In short, § 108(c) does not apply to the present facts for reasons not addressed in the Ninth Circuit's previous § 108(c) precedent. Put differently, in each of the prior cases, the Ninth Circuit considered a different part of the statute than we do now. In Hunters Run , the Ninth Circuit held: first, that the relevant language of § 108(c) had been updated to include statutes of duration in addition to statutes of limitation; second, that Washington law did not require the commencement of foreclosure proceedings before a lien was "perfected"; and, third, as a result, commencement of foreclosure proceedings was not exempted from the automatic stay by § 546(b). 875 F.2d at 1426–28. In In re Spirtos , the Ninth Circuit was concerned with when the limitations period expired. 221 F.3d at 1081 ("Thus, the period of duration under Cal.
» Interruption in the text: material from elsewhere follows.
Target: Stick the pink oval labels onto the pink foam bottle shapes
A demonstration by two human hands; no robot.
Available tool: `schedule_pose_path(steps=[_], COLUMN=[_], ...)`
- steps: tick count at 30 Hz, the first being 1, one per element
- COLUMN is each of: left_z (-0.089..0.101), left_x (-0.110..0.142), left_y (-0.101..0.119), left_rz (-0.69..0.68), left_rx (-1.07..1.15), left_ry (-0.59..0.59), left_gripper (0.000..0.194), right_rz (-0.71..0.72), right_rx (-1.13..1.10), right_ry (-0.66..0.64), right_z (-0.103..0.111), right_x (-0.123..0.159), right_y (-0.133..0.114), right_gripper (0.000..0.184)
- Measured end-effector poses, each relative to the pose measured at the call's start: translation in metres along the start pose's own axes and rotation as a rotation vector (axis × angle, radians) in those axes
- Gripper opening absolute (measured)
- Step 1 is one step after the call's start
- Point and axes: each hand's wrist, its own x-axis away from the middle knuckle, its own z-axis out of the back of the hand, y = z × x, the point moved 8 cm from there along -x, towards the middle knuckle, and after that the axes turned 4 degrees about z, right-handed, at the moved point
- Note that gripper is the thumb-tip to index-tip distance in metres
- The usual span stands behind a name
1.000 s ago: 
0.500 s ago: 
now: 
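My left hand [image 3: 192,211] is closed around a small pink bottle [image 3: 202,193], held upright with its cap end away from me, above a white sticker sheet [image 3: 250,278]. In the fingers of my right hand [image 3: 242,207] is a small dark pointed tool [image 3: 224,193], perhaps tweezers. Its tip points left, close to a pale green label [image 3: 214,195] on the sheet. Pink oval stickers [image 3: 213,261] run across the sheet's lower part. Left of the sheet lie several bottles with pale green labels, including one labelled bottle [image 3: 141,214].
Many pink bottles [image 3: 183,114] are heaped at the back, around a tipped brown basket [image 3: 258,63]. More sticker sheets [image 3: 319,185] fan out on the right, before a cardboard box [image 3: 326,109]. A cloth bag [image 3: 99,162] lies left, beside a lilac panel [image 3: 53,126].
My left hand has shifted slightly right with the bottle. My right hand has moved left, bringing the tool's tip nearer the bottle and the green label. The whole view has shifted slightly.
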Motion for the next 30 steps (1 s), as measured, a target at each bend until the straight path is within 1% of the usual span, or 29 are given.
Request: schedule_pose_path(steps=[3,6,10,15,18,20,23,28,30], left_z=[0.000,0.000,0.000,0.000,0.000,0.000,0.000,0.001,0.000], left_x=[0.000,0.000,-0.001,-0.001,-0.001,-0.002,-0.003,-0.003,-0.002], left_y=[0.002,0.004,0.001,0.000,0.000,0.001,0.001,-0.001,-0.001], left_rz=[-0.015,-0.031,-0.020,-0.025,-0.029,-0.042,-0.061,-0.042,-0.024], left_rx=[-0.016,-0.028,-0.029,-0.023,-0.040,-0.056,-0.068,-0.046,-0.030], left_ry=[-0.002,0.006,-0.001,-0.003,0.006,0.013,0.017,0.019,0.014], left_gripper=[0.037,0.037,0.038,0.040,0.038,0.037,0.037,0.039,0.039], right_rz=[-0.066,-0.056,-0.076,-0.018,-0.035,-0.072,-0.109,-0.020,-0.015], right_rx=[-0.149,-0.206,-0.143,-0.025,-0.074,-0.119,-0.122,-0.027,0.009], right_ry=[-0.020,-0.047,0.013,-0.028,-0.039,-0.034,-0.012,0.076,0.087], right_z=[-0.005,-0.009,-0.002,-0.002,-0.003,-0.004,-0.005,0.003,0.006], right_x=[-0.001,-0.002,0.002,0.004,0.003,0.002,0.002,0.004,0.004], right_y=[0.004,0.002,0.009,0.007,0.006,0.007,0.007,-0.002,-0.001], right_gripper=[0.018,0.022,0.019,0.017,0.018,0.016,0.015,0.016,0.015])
Civ. Pro. Code § 683.020 will not expire until 30 days after all the assets in [the debtor's] estate have been finally distributed, an event that has not yet occurred."). Last, In re Swintek analyzed the third element. 906 F.3d at 1103–04 ("Specifically, we must determine whether the period in which a creditor may execute on an ORAP lien constitutes ‘commencing or continuing a civil action’ under the bankruptcy code's tolling provision."); cf. id. at 1107 (Wardlaw, J., dissenting) ("I respectfully dissent. The plain language of 11 U.S.C. § 108(c), the Bankruptcy Code's extension provision, applies to fixed periods of time only ‘for commencing or continuing a civil action ....’ ").
Last, the present situation does not involve a judgment creditor potentially losing its prepetition claim by not acting within a particular time period, as in In re Spirtos and Hunters Run . Nor, for that matter, does it involve a judgment creditor losing the secured status of its prepetition claim, as in In re Swintek . Instead, here, Creditors assert an unsecured claim and they, through their motions, seek to increase the amount of that unsecured claim by adding postpetition attorneys' fees for collection efforts to the judgment's principal. Lucky United Properties Inv., Inc. v. Lee , 185 Cal. App. 4th 125, 138, 110 Cal.Rptr.3d 159 (2010), as modified on denial of reh'g (June 28, 2010) ("When postjudgment enforcement costs are allowed, they become part of the principal amount of the judgment."). Despite our ruling, Creditors remain unsecured creditors subject to the same treatment as all other unsecured creditors.
CONCLUSION
In sum, we conclude that, when a creditor voluntarily files a CCP § 685.080 motion with the bankruptcy court for an award of postpetition attorneys' fees, § 108(c) does not toll the two-year limitation in CCP § 685.080. As a result, Creditors have not shown that the bankruptcy court erred when it disallowed fees on this basis. Accordingly, we AFFIRM.